- Origin: Vancouver, British Columbia, Canada
- Genres: IDM; post-industrial; ambient techno; experimental;
- Years active: 1994–present
- Labels: Subconscious Communications; Nettwerk; Cleopatra; Metropolis; Flesh Eating Ants Records;
- Spinoffs: PlatEAU;
- Spinoff of: Skinny Puppy; Off & Gone; Dead Voices on Air;
- Members: cEvin Key
- Past members: Phil Western (d. 2019); Mark Spybey; Dwayne Goettel (d. 1995); Anthony Valcic; Ken Marshall;
- Website: SubconsciousStudios.com/Download^{[usurped]}

= Download (band) =

Canadian electronic music group

Download is a Canadian electronic music group formed by Dwayne Goettel and Kevin Crompton (aka cEvin Key) of Skinny Puppy in 1994. The initial lineup also included, Off & Gone's Phil Western and Mark Spybey of Dead Voices on Air, but has since been particularly fluid, with Key and Western being the only constant members following Goettel's death. Download's music has been described as post-industrial, drawing from the band's genesis as part of Skinny Puppy but also sharing common stylistic ground with such artists as Aphex Twin and Autechre. The primary instrumentation common throughout their albums is a blend of synthesizers and sampled instruments; the music is particularly centered on the elements of percussion and rhythm.

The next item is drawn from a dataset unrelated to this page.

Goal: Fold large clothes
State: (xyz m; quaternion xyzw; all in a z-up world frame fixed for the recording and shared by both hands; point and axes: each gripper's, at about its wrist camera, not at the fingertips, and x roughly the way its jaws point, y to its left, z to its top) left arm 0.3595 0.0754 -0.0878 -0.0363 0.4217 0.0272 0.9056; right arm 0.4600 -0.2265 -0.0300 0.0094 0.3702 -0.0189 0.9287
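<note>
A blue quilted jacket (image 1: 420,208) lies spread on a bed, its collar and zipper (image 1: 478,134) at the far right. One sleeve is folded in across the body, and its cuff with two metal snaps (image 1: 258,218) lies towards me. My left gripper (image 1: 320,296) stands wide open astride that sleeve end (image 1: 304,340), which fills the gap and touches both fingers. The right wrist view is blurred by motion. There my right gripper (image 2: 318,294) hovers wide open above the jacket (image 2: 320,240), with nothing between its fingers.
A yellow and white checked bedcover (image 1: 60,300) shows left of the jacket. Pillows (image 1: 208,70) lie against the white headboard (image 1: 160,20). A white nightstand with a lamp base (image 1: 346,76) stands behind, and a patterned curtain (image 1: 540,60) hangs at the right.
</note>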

Other artists that have been involved are Genesis P. Orridge, Anthony Valcic, Bill Van Rooy, and Ken Marshall. Earlier releases frequently included vocal elements and lyrics, but since III (and Mark Spybey's departure in 1996) their work has been strictly instrumental.

== History ==
=== Formation ===
As tensions within Skinny Puppy began to mount in the early nineties, band members Dwayne Goettel and cEvin Key began experimenting with musical improvisations that they felt were more true to their "roots". Early on, the duo brought in Mark Spybey who Key had met in Vancouver some years previous through Spybey's involvement with Zoviet France. The name for the band came from the last track on Skinny Puppy's album Last Rights, an especially abstract track for the band produced by Goettel and Anthony Valcic.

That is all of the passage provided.